Fig. 2 shows a schematic diagram of another application scenario of an embodiment of the present application. In FIG. 2, it includes an access network device 1, an access network device 2, a core network device 1, a core network device 2, and a terminal device. Figure 2 takes the radio access network (RAN) as an example. Core network equipment and access network equipment can communicate through NG interfaces, and access network equipment and access network equipment can communicate through NG interfaces. Xn interface communication. In addition, the Uu interface can be used to communicate between the access network device and the terminal device. Among them, these two access network devices, for example, work in the evolved UMTS terrestrial radio access (E-UTRA) system, or work in the NR system, or work in the next-generation communication system Or in other communication systems. These two core network devices, for example, work in the E-UTRA system, or in the NR system, or in the next-generation communication system or other communication systems.
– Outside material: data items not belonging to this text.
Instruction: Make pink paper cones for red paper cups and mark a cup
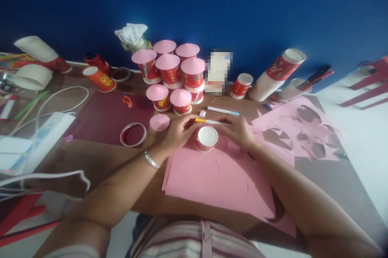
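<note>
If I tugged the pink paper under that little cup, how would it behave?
The pink paper would probably flex rather than stay stiff, since it looks thin. Its layers might slip apart, as offset edges show at the near left corner. The little cup stands on top, seemingly unheld, so it would likely ride along or topple.

Torso: shirt with horizontal stripes in pale and maroon tones; pinkish front placket bearing a round button. Left sleeve: short, pale. Left wrist: broad silver-coloured bracelet. Left hand and right hand: bare.
</note>
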Demonstrator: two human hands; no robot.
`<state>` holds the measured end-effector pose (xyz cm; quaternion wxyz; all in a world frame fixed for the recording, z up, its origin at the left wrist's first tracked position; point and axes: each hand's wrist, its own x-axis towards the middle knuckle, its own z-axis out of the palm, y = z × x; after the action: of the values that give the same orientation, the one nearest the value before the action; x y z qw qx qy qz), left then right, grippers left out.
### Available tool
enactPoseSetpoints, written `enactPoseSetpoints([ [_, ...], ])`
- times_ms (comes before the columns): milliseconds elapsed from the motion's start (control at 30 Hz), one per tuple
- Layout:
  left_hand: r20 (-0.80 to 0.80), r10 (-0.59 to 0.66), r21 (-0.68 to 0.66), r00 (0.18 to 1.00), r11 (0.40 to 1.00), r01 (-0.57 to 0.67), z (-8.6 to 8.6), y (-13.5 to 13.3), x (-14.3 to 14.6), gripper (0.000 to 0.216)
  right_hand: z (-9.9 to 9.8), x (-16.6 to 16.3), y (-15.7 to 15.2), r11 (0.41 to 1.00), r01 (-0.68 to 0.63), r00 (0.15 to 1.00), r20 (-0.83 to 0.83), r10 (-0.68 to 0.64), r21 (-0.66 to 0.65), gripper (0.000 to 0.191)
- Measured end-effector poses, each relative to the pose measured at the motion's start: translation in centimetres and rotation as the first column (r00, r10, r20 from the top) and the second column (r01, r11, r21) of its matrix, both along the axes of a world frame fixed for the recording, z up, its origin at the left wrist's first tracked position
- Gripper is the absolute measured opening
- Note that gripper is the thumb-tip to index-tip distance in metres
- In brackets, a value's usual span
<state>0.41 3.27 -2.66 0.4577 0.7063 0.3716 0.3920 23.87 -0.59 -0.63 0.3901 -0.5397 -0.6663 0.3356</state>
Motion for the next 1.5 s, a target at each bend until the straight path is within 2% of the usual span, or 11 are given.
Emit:
enactPoseSetpoints([
  [133,-0.011,-0.013,0.009,1.000,1.000,0.013,-0.1,-0.1,-0.2,0.028,0.1,0.2,0.1,0.999,-0.001,0.997,-0.082,-0.003,-0.054,0.024],
  [233,-0.027,-0.051,0.005,0.998,0.999,0.051,0.1,-0.3,-0.1,0.026,-0.1,0.6,0.1,0.988,0.009,0.974,-0.224,-0.044,-0.152,0.027],
  [367,-0.028,-0.057,0.042,0.998,0.997,0.058,0.5,-0.6,0.1,0.025,-0.8,1.0,0.2,0.969,-0.036,0.864,-0.494,-0.092,-0.244,0.033],
  [467,-0.055,-0.046,0.098,0.997,0.994,0.052,0.8,-0.6,0.1,0.023,-1.2,0.9,0.3,0.966,-0.078,0.802,-0.590,-0.087,-0.248,0.033],
  [600,-0.130,-0.035,0.159,0.991,0.986,0.056,1.1,-0.5,0.0,0.022,-1.2,0.6,0.2,0.952,-0.112,0.806,-0.587,-0.081,-0.284,0.037],
  [767,-0.192,-0.049,0.235,0.980,0.967,0.094,1.4,-0.6,0.2,0.022,-0.8,-0.2,-0.2,0.961,-0.052,0.807,-0.578,-0.119,-0.271,0.042],
  [867,-0.216,-0.031,0.284,0.976,0.954,0.093,1.4,-0.5,0.1,0.021,-0.3,0.2,0.0,0.967,0.035,0.808,-0.562,-0.175,-0.252,0.043],
  [967,-0.212,0.024,0.336,0.977,0.940,0.049,1.3,-0.3,-0.4,0.022,0.3,2.0,0.8,0.962,0.208,0.756,-0.596,-0.272,-0.177,0.041],
  [1067,-0.216,0.058,0.401,0.975,0.916,0.034,1.1,-0.4,-0.7,0.019,0.4,3.5,1.7,0.959,0.269,0.718,-0.644,-0.262,-0.091,0.035],
  [1267,-0.341,-0.029,0.378,0.940,0.911,0.166,0.7,-0.5,-0.3,0.022,-0.5,1.6,1.0,0.966,0.257,0.815,-0.532,-0.228,-0.020,0.033],
  [1500,-0.398,0.011,0.371,0.917,0.917,0.150,0.0,0.3,-0.6,0.024,-0.7,0.3,-0.1,0.952,0.260,0.906,-0.380,-0.184,0.160,0.024],
])
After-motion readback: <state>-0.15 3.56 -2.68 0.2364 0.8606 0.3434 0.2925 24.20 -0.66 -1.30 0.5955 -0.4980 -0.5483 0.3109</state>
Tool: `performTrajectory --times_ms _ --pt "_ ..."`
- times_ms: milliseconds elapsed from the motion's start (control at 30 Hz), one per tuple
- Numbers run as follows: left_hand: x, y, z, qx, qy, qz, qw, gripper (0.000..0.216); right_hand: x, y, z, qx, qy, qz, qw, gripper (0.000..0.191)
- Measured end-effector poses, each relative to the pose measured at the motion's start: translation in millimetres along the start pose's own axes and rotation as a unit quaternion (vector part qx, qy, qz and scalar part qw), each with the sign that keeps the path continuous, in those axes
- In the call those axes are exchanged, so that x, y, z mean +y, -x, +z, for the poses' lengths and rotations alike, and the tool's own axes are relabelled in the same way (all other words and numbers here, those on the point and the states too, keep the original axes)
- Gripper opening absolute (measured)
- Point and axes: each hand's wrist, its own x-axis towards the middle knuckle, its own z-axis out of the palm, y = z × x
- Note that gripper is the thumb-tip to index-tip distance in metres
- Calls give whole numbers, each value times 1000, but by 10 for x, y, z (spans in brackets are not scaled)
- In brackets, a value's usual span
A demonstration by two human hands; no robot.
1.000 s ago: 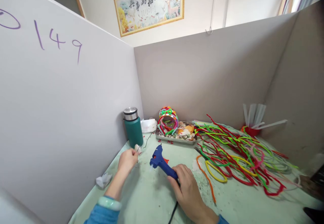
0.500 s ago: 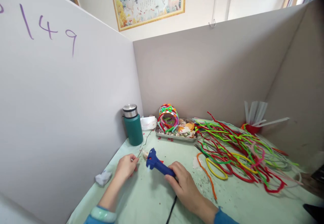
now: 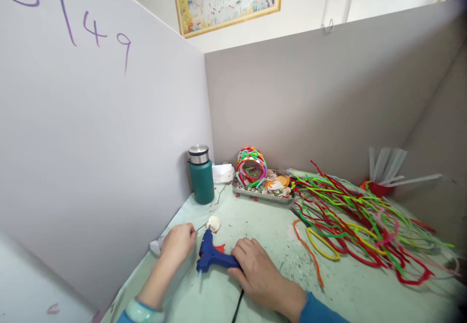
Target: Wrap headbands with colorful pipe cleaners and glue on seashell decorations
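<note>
My right hand (image 3: 255, 270) is wrapped round the handle of a blue glue gun (image 3: 210, 259), which rests low on the pale green table (image 3: 262, 230) with its nozzle pointing toward me. My left hand (image 3: 177, 243) is curled just left of the gun, pinching a thin dark wire (image 3: 201, 226). At the wire's far end lies a small cream shell (image 3: 213, 224). A red scrap (image 3: 220, 248) peeks out beside the gun. A black cord (image 3: 238, 307) runs from the gun toward me.
A green flask (image 3: 202, 175) stands in the back left corner. Behind it lies white tissue (image 3: 223, 172). A metal tray (image 3: 263, 194) holds shells and wound pipe-cleaner rings. Loose pipe cleaners (image 3: 350, 211) sprawl on the right. A red cup (image 3: 379, 188) holds glue sticks. White partitions enclose the desk.
My right hand has lowered the glue gun from a raised tilt down onto the table, nozzle now toward me. The shell has left my left fingers and lies on the table.
</note>
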Motion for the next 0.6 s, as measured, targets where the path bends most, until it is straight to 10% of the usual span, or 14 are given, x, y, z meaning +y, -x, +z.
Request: performTrajectory --times_ms 400,600 --pt "146 -109 -73 54 -40 61 996 26 -151 -251 97 36 72 92 992 18" --pt "220 522 -167 78 68 76 992 29 -217 25 -29 57 73 133 987 23"
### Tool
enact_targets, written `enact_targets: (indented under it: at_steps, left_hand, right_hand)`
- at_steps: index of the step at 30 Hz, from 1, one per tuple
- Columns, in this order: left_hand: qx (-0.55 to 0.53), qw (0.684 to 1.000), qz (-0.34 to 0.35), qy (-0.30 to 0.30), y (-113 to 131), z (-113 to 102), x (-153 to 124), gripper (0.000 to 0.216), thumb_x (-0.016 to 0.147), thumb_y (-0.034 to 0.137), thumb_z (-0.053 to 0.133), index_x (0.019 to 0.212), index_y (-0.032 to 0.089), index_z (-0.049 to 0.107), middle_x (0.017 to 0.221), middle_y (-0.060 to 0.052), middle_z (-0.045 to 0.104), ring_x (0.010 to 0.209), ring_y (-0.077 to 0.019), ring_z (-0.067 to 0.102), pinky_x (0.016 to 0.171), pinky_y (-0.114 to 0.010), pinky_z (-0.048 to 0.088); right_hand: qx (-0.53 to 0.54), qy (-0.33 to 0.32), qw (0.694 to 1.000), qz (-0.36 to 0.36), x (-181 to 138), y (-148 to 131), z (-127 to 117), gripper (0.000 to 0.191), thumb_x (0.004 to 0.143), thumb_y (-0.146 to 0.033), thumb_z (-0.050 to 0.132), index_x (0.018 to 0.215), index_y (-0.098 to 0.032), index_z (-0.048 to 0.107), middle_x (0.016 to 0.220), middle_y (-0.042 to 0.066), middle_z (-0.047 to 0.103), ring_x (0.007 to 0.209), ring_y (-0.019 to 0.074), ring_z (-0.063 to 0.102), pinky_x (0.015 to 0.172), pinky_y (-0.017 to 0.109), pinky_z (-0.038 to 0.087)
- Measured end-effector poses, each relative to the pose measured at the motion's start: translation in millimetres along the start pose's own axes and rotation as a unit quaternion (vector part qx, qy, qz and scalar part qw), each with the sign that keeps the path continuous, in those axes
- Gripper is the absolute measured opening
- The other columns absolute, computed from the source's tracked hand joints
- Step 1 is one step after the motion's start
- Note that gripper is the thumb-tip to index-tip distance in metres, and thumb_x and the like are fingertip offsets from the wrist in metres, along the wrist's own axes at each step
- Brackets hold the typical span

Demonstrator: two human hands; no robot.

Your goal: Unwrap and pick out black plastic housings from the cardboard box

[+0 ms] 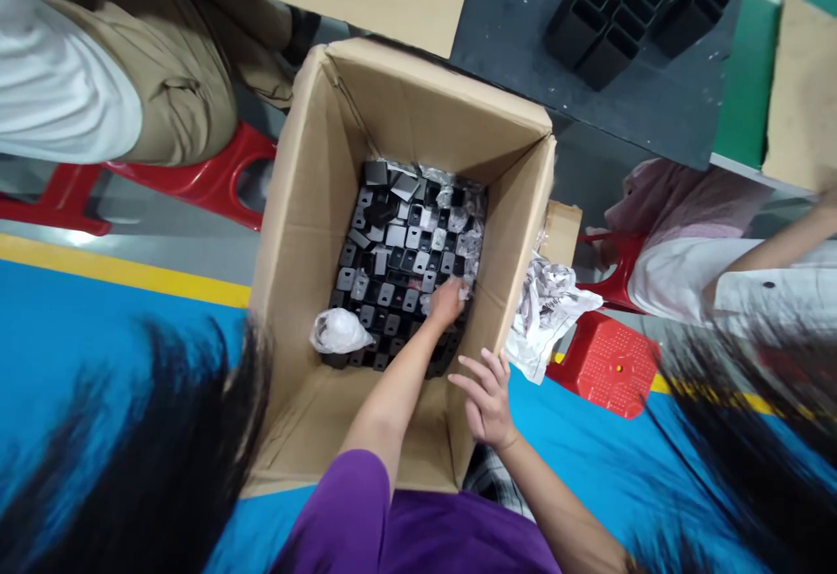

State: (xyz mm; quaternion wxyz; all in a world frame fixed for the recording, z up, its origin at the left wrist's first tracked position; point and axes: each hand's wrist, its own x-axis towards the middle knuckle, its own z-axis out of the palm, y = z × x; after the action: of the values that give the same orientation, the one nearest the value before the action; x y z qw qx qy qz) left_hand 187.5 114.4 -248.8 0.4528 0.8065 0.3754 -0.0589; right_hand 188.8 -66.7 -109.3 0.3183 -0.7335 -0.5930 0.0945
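Box's (pixel 297 242) got parts (pixel 385 294) in it with a bag (pixel 338 331) near left, wrapping (pixel 547 312) and a stool (pixel 611 373) right, another stool (pixel 189 180) left, bench (pixel 503 24) with tubes (pixel 607 52) behind, lol.

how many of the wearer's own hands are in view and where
2. The left hand is down inside the cardboard box, at the black parts, some of its fingers hidden; the right hand is spread open at the box's right wall.

A plain purple top (pixel 464 535) with a short sleeve (pixel 346 504) leaves the forearms (pixel 385 404) and hands (pixel 490 399) bare. Loose dark hair (pixel 137 461) hangs in blurred strands at either side; dark-and-pale checked cloth (pixel 495 476) shows beside the top.
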Motion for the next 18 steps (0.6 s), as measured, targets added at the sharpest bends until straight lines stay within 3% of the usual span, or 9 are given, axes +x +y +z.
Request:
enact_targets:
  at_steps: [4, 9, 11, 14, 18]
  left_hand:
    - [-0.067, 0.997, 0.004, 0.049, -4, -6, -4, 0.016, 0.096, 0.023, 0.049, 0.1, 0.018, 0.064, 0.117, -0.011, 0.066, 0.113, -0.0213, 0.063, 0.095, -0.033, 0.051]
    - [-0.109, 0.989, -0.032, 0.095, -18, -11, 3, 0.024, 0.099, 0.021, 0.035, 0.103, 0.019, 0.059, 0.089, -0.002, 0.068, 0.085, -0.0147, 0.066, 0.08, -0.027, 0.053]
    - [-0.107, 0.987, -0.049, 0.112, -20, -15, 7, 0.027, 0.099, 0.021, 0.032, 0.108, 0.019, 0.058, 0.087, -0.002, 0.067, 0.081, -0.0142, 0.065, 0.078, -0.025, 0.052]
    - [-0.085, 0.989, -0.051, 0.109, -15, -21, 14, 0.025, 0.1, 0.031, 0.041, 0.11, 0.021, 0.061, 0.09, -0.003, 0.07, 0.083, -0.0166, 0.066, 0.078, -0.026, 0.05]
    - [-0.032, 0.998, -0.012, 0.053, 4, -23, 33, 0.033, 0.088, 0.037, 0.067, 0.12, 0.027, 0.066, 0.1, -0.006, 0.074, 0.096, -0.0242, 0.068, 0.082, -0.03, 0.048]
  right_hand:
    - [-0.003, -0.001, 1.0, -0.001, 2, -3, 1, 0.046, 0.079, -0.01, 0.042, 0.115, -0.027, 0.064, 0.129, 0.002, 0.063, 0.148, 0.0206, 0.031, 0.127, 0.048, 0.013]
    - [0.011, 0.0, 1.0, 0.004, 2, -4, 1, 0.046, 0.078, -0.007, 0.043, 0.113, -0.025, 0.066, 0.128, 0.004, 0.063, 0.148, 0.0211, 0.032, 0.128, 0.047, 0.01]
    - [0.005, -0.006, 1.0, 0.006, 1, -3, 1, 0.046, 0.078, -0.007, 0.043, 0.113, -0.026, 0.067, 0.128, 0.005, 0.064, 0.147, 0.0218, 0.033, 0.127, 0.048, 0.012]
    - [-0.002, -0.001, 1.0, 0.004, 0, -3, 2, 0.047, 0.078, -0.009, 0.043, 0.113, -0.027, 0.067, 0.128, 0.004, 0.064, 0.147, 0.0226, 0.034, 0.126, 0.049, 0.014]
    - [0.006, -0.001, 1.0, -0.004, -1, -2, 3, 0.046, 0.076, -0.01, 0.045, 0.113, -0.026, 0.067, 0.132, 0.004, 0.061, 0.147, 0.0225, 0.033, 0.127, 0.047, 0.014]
The access network device in FIG. 1 or FIG. 2 is, for example, a base station. Among them, the access network equipment corresponds to different equipment in different systems. For example, in a 4G system, it can correspond to an eNB, and in a 5G system, it corresponds to an access network device in 5G, such as gNB. Similarly, core network equipment corresponds to different equipment in different systems. For example, in a 4G system, it can correspond to a mobility management entity (MME), and in a 5G system, it corresponds to a core network equipment in 5G, such as AMF. Of course, the technical solutions provided by the embodiments of this application can also be applied to future mobile communication systems. Therefore, the access network equipment in FIG. 1 or FIG. 2 can also correspond to the access network equipment and core network equipment in the future mobile communication system. The equipment can also correspond to the core network equipment in the future mobile communication system. Figure 1 or Figure 2 takes the access network device as a base station as an example. In fact, referring to the previous introduction, the access network device may also be a device such as an RSU.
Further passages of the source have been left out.